▶ [Task to complete] Write the data out again exactly, dropping any images it holds.

=====

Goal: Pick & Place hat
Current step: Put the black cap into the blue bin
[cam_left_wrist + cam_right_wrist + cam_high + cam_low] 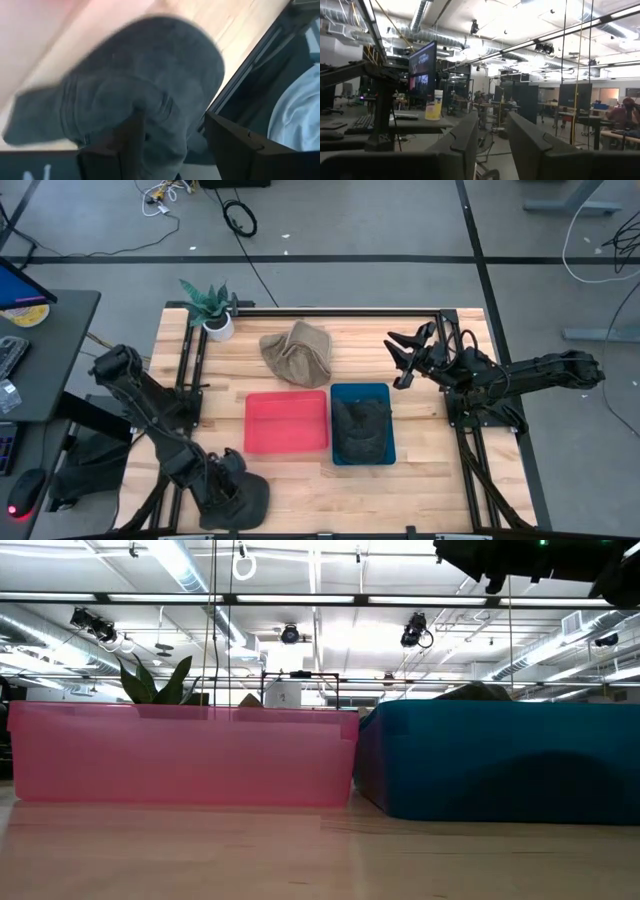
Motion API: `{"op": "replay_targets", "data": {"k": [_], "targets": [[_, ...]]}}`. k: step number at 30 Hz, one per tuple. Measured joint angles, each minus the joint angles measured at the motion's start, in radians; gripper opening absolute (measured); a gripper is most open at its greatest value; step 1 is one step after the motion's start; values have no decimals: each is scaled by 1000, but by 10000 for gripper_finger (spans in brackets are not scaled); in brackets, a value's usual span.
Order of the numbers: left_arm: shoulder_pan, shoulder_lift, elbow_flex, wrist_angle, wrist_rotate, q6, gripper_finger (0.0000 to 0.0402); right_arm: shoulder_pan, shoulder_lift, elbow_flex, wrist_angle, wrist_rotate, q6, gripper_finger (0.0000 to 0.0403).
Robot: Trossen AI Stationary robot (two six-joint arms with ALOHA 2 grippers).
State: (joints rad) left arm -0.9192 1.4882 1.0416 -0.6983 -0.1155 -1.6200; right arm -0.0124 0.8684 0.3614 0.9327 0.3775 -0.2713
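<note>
- High view, lower left: the left gripper (238, 492) is closed on a dark grey cloth hat (245, 498) at the table edge.
- Right gripper (403, 358), centre right, is spread and empty.
- Blue plastic bin (361, 392) holds a dark hat (360, 426); the red bin (286, 423) is empty.

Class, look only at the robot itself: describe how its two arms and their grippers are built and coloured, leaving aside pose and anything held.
Both arms are black, made of chunky jointed segments. The right arm is slim, with black cables looping near its wrist. Its right gripper has two flat, dark, blade-like fingers. The left arm looks bulkier, with rounded joint housings; the left gripper shows the same dark, angular fingers. No markings are visible.
</note>
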Motion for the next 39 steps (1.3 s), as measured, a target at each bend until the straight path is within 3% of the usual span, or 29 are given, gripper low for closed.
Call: {"op": "replay_targets", "data": {"k": [5, 18, 34, 39], "targets": [[-27, 35, 0, 17, 39, -72, 209, 0, 0, 0, -19, 0, -3, 111], [-25, 140, -1, 96, 77, -63, 209, 0, 0, 0, -51, 0, 9, 111], [-27, 142, -1, 76, 81, -13, 209, 0, 0, 0, -109, 0, 57, 111], [-26, 142, -1, 68, 144, -18, 209, 0, 0, 0, -120, 0, 72, 111]]}}
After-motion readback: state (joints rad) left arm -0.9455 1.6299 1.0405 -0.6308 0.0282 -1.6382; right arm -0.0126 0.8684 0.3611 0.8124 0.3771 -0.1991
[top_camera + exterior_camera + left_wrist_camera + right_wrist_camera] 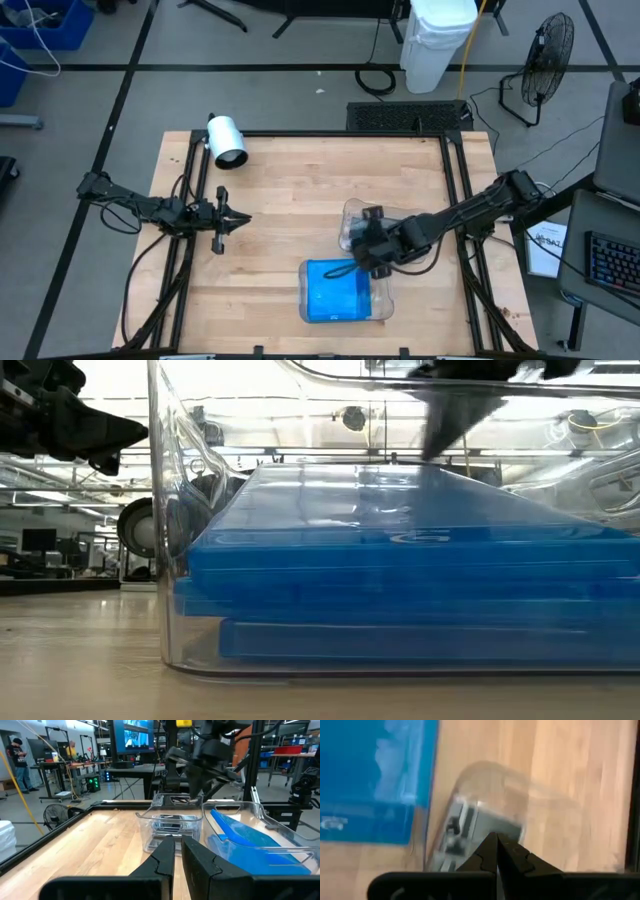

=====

▶ [Answer box]
Goal: Pick & Place hat
Current step: Put the black cap into the blue bin
[cam_left_wrist + cam_right_wrist + cam_high + cam_low] 
Motion API: `{"op": "replay_targets", "data": {"k": [_], "targets": [[_, ...]]}}`. k: step number at 30 Hz, one per tuple. Measured joint angles, each minus the joint angles measured at the motion's start, in radians; gripper opening absolute (measured); a gripper is most open at its greatest value; step 1 is one step after the motion's start; values have no decimals: each is scaled by 1000, but by 10000 for gripper_finger (spans in brackets are not scaled); in brackets, a value's usual span.
Order of the numbers: left_arm: shoulder_pan, shoulder_lift, elbow_flex, wrist_angle, wrist_rotate, q6, gripper_finger (0.0000 to 0.0402); right_arm: shoulder_pan, shoulder_lift, elbow_flex, wrist_angle, wrist_rotate, q6, gripper_finger (0.0000 to 0.0403).
Robot: Trossen AI Stationary robot (two six-joint arms with ALOHA 2 grippers).
State: (joints rad) left arm -0.9192 1.4882 1.0416 -0.6983 -0.1155 -1.6200; right arm -0.0124 0.8684 0.3614 0.9327 0.3775 -0.2713
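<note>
- High view, lower left: the left gripper (238, 492) is closed on a dark grey cloth hat (245, 498) at the table edge.
- Right gripper (403, 358), centre right, is spread and empty.
- Blue plastic bin (361, 392) holds a dark hat (360, 426); the red bin (286, 423) is empty.

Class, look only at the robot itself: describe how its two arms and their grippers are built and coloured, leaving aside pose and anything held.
Both arms are black, made of chunky jointed segments. The right arm is slim, with black cables looping near its wrist. Its right gripper has two flat, dark, blade-like fingers. The left arm looks bulkier, with rounded joint housings; the left gripper shows the same dark, angular fingers. No markings are visible.
</note>
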Motion for the next 39 steps (1.3 s), as measured, a target at each bend until the straight path is within 3% of the usual span, or 29 are given, gripper low for closed.
Call: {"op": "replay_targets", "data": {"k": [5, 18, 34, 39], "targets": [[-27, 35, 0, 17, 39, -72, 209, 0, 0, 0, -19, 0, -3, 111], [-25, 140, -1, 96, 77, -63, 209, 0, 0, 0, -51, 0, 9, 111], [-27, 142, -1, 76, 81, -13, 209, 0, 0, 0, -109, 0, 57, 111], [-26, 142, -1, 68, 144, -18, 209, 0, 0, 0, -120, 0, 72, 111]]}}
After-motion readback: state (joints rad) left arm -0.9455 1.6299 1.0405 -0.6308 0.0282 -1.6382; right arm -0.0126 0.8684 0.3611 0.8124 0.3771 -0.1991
[top_camera + exterior_camera + left_wrist_camera + right_wrist_camera] 

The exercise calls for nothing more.